The Monero Research Lab (MRL) has released Triptych in a Jan. 6 paper proposing trustless logarithmic-size ring signatures. As Monero’s core anonymity mechanism, research aimed at decreasing their size could improve the coin’s privacy significantly.

Monero (XMR) is a privacy coin that uses several distinct mechanisms to obfuscate parts of a transaction. The primary line of defense against transaction tracing comes from ring signatures. These work by aggregating a sender’s true coins with a set of decoys, picked semi-randomly from other points in the blockchain. There are currently 10 decoys added by default to any transaction, an amount that has been fixed for all users since late 2018.

Triptych’s primary innovation is making the byte size of ring signatures scale logarithmically with the number of decoys, instead of linearly. This would allow a dramatic increase in ring size without major performance issues. Despite being a major innovation, verification time for ring signatures remains linear. Increasing size too much could overwhelm nodes that have to verify transactions.

In a Reddit thread, MRL member Sarang Noether theorized that verification time would amount to about 45 ms for a standard Monero transaction with 511 decoys. According to preliminary tests, this is comparable to verification times currently implemented in Monero — while increasing the number of decoys by an order of magnitude.

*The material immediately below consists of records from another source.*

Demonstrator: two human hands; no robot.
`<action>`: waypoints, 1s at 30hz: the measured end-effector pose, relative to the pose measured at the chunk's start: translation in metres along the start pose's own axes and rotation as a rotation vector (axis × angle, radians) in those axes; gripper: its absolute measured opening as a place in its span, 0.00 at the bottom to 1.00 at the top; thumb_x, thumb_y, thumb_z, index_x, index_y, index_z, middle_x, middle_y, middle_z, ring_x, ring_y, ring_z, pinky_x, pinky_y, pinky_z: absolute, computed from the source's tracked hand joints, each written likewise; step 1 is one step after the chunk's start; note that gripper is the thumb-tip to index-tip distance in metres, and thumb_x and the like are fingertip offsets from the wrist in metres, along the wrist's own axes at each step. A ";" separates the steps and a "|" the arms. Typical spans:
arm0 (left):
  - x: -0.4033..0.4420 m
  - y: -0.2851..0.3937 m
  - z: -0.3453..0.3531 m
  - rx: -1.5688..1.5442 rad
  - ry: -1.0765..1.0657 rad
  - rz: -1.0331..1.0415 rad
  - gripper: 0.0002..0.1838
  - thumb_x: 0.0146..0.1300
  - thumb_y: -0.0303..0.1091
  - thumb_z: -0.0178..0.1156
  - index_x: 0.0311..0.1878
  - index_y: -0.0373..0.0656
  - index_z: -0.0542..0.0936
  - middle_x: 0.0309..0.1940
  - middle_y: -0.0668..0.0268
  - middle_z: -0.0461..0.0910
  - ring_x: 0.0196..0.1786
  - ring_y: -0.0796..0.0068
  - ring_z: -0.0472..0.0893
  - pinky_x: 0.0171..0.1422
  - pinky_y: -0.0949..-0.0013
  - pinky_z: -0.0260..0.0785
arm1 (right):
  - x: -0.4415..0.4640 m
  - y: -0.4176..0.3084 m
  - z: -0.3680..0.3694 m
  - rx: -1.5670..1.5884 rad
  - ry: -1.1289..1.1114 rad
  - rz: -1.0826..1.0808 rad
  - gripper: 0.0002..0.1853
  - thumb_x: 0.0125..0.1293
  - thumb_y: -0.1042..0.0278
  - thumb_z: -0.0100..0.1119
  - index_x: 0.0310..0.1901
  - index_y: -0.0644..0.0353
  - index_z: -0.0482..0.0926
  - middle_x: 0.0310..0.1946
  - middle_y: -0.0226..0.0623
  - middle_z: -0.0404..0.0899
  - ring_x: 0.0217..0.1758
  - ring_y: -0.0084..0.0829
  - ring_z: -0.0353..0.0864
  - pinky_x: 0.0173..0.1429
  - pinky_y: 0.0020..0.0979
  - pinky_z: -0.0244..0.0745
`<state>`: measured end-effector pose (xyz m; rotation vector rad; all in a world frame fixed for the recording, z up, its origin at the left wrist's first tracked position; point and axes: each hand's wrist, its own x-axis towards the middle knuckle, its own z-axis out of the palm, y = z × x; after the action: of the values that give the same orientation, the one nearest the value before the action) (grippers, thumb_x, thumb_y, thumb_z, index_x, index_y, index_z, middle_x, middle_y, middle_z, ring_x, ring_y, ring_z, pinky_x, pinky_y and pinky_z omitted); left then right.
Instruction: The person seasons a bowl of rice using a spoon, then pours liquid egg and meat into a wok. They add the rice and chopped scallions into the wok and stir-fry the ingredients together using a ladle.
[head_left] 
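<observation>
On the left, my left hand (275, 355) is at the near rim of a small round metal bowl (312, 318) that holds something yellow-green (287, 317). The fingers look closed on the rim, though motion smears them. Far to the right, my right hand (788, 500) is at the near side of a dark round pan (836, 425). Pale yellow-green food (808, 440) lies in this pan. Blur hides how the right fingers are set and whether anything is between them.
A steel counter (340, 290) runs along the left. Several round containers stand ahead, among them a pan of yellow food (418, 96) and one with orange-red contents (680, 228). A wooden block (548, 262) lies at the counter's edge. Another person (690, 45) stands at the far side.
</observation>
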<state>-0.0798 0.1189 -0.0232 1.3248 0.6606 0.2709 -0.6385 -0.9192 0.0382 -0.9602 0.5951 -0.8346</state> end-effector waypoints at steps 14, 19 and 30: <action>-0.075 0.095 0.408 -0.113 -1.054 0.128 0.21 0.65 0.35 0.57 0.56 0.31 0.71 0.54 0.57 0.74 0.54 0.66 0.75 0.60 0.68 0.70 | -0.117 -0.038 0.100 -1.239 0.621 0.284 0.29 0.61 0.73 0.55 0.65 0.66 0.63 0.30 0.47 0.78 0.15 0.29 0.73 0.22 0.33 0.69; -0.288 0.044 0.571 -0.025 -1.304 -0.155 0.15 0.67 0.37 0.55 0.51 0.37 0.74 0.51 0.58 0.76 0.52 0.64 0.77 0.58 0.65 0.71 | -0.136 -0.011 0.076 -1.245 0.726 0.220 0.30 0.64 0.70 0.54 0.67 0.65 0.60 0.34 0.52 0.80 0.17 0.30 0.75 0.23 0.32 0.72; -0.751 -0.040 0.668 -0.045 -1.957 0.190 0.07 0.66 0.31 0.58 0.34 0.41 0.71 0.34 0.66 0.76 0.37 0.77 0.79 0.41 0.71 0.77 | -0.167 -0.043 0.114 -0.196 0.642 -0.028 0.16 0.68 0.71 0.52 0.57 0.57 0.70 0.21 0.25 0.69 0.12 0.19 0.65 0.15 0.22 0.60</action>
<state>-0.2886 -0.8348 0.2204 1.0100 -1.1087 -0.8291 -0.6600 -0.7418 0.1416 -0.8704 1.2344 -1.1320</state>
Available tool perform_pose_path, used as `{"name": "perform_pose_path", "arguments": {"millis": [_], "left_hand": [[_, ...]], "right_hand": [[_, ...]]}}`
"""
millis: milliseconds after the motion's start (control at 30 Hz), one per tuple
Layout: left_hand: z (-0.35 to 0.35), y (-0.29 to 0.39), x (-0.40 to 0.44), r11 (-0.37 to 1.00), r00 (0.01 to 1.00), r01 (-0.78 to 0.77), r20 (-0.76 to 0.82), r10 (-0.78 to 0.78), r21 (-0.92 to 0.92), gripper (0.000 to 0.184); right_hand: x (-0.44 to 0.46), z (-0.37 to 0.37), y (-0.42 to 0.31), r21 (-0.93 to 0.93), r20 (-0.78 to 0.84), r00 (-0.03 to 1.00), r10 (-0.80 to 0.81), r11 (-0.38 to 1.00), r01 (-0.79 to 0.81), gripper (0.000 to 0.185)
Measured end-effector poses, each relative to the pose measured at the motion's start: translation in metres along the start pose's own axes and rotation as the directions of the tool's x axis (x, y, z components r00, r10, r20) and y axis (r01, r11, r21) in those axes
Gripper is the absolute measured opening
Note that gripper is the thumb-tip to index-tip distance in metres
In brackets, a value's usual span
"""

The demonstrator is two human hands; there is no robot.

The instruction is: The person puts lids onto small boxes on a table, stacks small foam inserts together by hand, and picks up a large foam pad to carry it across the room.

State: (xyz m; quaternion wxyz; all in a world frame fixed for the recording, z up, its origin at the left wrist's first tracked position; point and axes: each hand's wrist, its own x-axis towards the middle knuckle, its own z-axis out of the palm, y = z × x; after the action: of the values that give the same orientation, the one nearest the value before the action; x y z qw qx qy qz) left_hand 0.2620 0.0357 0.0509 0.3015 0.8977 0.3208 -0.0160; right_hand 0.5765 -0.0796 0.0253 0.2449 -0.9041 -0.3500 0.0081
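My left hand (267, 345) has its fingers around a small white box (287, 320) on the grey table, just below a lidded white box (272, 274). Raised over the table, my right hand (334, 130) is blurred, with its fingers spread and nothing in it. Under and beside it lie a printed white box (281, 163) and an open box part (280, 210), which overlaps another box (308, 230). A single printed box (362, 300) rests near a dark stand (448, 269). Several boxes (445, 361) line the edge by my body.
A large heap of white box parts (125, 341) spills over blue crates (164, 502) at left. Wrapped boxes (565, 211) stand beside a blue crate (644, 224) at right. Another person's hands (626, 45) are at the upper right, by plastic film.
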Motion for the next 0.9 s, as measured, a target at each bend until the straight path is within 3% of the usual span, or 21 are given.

Nevertheless, Triptych is a preprint paper that has yet to undergo peer review. When asked about a possible time table of its live implementation, Noether replied:

“I can’t reasonably speculate on the likelihood of projects implemented Triptych, since it’s still early work that has not undergone any formal review.”

Noether has also teased an even better version of Triptych that “would allow for signing with multiple keys in the same proof, while also directly including a balance test, leading to even smaller overall transactions.” However, this new approach requires more research due to roadblocks posed by unspecified technical questions.

Monero’s small ring sizes have often been a target of criticism by the community, starting with a 2017 paper claiming that some transactions can be fully de-anonymized. The practice of churning — sending transactions to oneself — is recommended within the Monero community to increase privacy.

Research efforts in this direction have produced solutions such as Lelantus, Omniring and RingCT 3.0. Though Noether highlighted that all of these options feature different tradeoffs and security models, he emphasized the importance of this work:

“Being able to increase the size of the input anonymity set in a big way would be a great step in the right direction.”